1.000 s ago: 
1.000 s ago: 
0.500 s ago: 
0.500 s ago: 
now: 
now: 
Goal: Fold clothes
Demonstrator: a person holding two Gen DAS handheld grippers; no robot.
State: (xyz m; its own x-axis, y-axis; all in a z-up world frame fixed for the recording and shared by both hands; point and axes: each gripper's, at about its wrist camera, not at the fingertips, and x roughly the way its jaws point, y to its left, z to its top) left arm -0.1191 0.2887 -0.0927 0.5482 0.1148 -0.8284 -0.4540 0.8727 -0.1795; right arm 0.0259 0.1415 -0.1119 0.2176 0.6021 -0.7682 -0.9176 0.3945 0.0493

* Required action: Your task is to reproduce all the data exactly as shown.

* Response area:
1.000 s ago: 
1.000 s ago: 
0.500 s ago: 
0.500 s ago: 
now: 
now: 
Goal: Fold clothes
Demonstrator: a person holding two Gen DAS handheld grippers; no robot.
State: (xyz m; its own x-axis, y-axis; all in a z-up world frame fixed for the recording and shared by both hands; point and axes: each gripper's, at about its wrist camera, not at the fingertips, and x roughly the way its jaws point, y to its left, z to its top) left arm -0.1191 0.2887 -0.0927 0.5482 0.1148 -0.8284 -0.4540 0.8727 -0.1795; right arm 0.0259 0.1415 -0.1119 0.2176 0.6021 -0.7682 -0.9176 0.3945 0.0493

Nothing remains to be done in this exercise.